*Dataset excerpt*.

■ ■ ■ ■

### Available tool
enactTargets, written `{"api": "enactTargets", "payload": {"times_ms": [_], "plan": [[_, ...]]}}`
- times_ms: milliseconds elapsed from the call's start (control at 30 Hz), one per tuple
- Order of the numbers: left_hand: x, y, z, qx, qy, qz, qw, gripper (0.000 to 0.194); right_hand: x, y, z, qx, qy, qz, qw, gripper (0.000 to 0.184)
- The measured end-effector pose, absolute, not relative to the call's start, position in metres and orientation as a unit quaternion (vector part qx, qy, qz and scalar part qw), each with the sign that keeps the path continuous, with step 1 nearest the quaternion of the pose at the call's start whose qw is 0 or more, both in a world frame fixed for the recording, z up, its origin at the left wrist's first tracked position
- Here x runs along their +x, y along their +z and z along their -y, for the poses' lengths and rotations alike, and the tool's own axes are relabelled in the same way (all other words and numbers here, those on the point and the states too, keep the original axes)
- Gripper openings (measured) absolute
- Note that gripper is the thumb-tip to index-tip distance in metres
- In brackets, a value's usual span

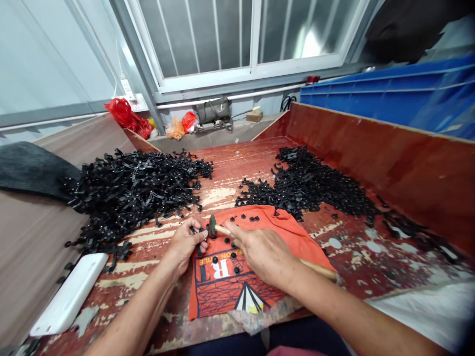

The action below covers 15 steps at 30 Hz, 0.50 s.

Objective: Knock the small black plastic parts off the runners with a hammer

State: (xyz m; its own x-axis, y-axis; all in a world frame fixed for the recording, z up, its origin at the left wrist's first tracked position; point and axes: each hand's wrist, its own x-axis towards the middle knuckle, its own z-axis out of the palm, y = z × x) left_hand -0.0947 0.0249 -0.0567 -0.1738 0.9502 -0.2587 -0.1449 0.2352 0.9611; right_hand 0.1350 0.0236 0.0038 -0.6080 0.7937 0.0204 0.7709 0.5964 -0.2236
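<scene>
My right hand is wrapped round the wooden handle of a small hammer, whose dark head sits just beside my left fingertips. A black plastic part is pinched in my left hand; its exact shape is partly hidden by the fingers. Under both hands lies an orange printed cloth with letters and line drawings on it. Several small round black pieces are scattered over the cloth. Whether the hammer head touches the part I cannot tell.
A big heap of black plastic parts lies left, another heap right, on the worn red table. A white phone-like object rests at left. A red board and blue crate border the right; bags lie behind.
</scene>
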Motion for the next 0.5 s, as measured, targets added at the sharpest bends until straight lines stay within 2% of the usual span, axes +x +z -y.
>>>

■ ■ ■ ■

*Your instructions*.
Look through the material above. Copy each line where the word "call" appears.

*Answer box*.
- times_ms: milliseconds elapsed from the call's start (control at 30 Hz), one per tuple
- The measured end-effector pose, absolute, not relative to the call's start, position in metres and orientation as a unit quaternion (vector part qx, qy, qz and scalar part qw), each with the sign that keeps the path continuous, with step 1 nearest the quaternion of the pose at the call's start whose qw is 0 or more, both in a world frame fixed for the recording, z up, its origin at the left wrist's first tracked position

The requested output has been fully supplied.